* EXERCISE OBJECTIVE
Starting at the line that contains "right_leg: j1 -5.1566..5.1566" and ending at the line that contains "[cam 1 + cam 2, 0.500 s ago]", the lines below are to be given again exactly, with nothing added.
____________
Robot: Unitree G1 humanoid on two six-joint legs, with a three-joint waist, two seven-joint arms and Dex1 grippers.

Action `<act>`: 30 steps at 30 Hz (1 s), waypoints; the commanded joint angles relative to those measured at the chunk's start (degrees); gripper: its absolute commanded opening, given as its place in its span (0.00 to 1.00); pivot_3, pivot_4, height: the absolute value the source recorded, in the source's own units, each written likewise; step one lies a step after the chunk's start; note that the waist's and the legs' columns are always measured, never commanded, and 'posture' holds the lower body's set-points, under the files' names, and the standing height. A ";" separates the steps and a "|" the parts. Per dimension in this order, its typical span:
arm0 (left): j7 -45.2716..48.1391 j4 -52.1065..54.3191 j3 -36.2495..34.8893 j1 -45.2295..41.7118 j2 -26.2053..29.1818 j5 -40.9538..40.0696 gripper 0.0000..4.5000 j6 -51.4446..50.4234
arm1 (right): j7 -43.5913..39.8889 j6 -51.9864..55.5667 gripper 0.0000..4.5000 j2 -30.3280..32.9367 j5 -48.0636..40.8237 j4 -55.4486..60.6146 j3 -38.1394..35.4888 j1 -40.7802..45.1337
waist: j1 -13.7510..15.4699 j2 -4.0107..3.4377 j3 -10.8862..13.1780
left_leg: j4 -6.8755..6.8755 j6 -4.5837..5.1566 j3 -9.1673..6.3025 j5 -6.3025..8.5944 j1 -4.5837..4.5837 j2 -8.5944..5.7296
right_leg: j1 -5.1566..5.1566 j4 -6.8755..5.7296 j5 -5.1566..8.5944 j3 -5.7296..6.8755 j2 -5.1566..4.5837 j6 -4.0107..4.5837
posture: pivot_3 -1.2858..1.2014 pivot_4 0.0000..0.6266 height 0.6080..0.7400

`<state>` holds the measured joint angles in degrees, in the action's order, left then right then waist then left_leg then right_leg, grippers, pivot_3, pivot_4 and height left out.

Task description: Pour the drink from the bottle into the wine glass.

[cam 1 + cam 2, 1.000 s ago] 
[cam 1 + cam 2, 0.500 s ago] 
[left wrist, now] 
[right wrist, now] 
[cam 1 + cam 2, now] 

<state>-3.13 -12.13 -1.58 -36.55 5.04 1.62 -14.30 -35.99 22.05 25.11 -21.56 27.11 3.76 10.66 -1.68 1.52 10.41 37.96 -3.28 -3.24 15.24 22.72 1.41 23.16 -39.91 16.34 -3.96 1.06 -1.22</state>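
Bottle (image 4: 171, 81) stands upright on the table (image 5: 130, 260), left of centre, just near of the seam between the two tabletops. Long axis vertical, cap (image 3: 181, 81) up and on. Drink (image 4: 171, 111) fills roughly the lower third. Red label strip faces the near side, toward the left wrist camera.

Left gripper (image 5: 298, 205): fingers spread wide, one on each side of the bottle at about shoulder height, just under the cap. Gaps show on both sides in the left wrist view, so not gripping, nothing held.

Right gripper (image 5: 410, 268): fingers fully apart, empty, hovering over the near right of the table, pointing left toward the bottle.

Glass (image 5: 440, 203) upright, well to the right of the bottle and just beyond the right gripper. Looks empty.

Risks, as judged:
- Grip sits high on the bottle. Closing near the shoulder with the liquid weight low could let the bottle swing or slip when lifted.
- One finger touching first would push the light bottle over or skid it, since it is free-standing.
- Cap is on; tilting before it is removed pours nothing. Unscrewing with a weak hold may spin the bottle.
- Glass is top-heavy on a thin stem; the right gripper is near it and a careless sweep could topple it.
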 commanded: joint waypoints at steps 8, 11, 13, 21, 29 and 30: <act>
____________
* YOUR RESPONSE
right_leg: j1 -5.1566..5.1566 j4 -6.8755..5.7296 j5 -5.1566..8.5944 j3 -5.7296..6.8755 j2 -5.1566..4.5837 j6 -4.0107..4.5837
posture: pivot_3 -1.2858..1.2014 pivot_4 0.0000..0.6266 height 0.6080..0.7400

`<state>` holds the measured joint angles in degrees, in the action's order, left then right then waist then left_leg then right_leg, grippers, pivot_3, pivot_4 and height left out.

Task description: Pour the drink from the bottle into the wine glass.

[cam 1 + cam 2, 1.000 s ago] 
[cam 1 + cam 2, 0.500 s ago] 

No further output is expected here.